Сжимая в руке нож, Федор, перекрестившись, вышел из землянки. Огляделся. Вблизи никого не было. Разбойники сидели в отдалении у костра и негромко разговаривали. Лишь изредка они повышали голос, и тогда до пленника доносились отдельные слова, а то и фразы.
«А песен не орут, как обычно. Не иначе их тоже за душу взял набег вражеский, – с удивлением думал Федор, а в его сердце снова закралась горечь. – Может, где-то недалеко ордынцы убивают и гонят в полон люд православный. Спаси их, Господи!..»
Еще на пороге Федор почувствовал сильный запах дыма, в голове мелькнуло: «Вишь как гарью несет с пожарищ! – Вышел на поляну, взглянул на небо. С трех сторон оно светилось багровыми отблесками огня, бушующего на земле… – Где же Коломна? – По тускло мигающим в дымном мареве звездам определил: – Там горит. Но все ж надо туда подаваться. А может, на Москву – там с полночной стороны вроде не видать пожара?..»
Порубежник не знал, на что решиться. Зашел в землянку, взял завернутые в тряпицу сухари и снова заколебался… Он так и не ушел в ту ночь. Спал беспокойно, просыпался, с нетерпением ждал рассвета. Хоть и считал Митрошку лесным скоморохом, а в душе надеялся: «Может, еще что про набег от него проведаю?..»
Будь косоглазый лесовичок повнимательнее, он бы сразу заметил, в каком смятении находится их пленник, как настороженно следит за каждым его движением. Но теперь уже Митрошка заважничал – отмалчивался или, подражая Епишке, цедил слова сквозь зубы. Когда он вышел из землянки, Федор, присев на дубовую колоду, подпер голову рукой и снова надолго задумался…
Впервые после того, как поступил на ратную службу, он был предоставлен самому себе, раньше всегда были рядом начальные люди и другие воины. Вот разве только на реке Пьяне, когда, отбившись от ордынцев, остался один. Но тогда он не колебался: надо скакать к своим! А теперь на что решиться?..
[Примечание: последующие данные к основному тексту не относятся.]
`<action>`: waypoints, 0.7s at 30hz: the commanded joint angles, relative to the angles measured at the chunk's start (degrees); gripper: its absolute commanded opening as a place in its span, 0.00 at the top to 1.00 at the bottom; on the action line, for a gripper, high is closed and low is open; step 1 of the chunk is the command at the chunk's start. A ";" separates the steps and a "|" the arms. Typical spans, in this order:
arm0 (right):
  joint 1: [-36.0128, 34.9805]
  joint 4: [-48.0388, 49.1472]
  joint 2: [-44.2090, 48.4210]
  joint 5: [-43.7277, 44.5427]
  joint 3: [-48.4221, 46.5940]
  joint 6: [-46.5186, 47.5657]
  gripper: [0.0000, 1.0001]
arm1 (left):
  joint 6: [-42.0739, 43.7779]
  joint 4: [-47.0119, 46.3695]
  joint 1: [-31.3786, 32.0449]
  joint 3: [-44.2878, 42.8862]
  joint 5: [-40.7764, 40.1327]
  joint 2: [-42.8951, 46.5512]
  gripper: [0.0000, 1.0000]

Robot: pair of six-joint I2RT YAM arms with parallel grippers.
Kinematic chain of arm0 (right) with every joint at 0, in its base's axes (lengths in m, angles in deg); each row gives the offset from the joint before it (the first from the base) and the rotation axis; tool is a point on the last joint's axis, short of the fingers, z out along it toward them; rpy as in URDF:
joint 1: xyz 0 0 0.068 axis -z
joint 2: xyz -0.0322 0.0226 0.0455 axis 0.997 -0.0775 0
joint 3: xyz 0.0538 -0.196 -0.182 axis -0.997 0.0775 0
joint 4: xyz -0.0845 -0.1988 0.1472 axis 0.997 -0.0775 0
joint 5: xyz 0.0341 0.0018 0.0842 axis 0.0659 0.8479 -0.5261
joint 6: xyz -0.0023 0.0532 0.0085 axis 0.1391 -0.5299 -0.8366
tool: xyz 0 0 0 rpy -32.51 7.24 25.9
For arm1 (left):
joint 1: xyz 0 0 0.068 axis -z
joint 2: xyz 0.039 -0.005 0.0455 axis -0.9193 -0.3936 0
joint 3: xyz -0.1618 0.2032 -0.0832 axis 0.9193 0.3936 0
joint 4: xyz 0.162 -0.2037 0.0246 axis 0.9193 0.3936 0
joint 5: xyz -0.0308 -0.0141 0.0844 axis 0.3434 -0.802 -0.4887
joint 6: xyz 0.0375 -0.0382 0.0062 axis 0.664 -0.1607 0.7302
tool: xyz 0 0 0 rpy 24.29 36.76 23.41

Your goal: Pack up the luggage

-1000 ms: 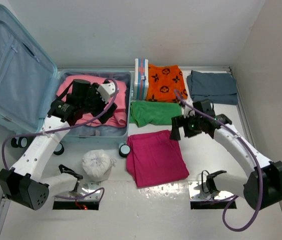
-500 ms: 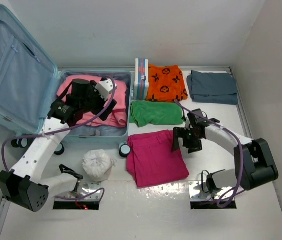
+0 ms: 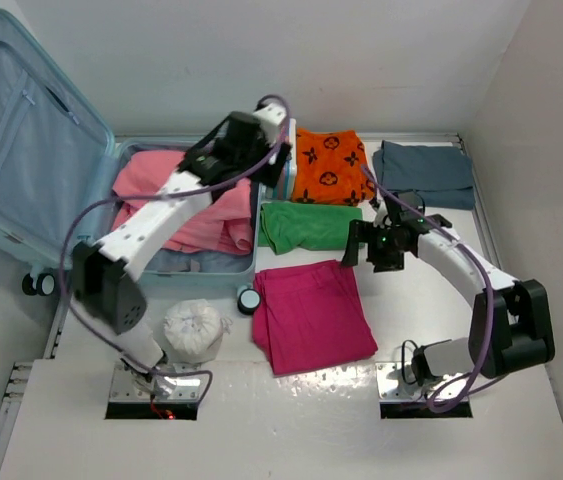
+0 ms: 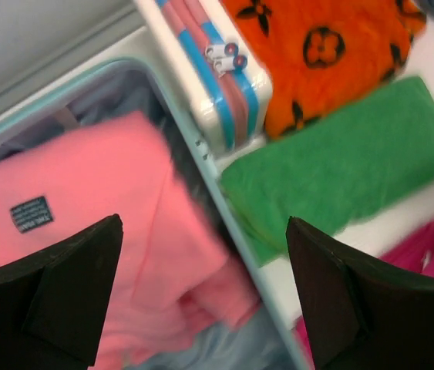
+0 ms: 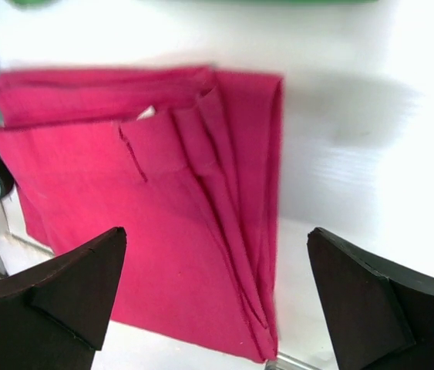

В Коломну ему пути нет, хоть с той стороны и не так горит, как на закате и полдне; ежели он даже туда доберется, что скажет? Не по своей-то воле надо ж было попасть в руки душегубцев, но не предупредил ведь он острожного воеводу. До Москвы далеко. Был бы он на коне да с мечом, дело другое, может, и проскочил бы ордынцев. Выходит, одно остается: пристать к лесным татям, как атаман звал. Пойти с разбойной ватажкой, а после сбежать и податься к своим в Верею. Может, еще ждет его Галька, да и родителей, сестру и брата, может, увидит.
Утром Гордей снова собрал на лесной поляне своих сподвижников. Обвел их сумрачным взглядом, хмуро сказал:
– Вот так, молодцы, судачили мы, спорили, чуть не передрались, а выходит, не можно идти нам в Рязанщину, видать, оттоль пригнали ордынцы. Что делать станем?
Лесовики молчали.
– Куда ж идти туда, ежли так! – громко вздохнул Митька Корень. – А страшенные ж они, ордынцы. Я их, оружных-то, раньше не видел никогда.
– А что в мамайщину делал? – бросил Ванька-кашевар и, задорно блеснув голубыми глазами, добавил с насмешкой: – Там бы уж нагляделся!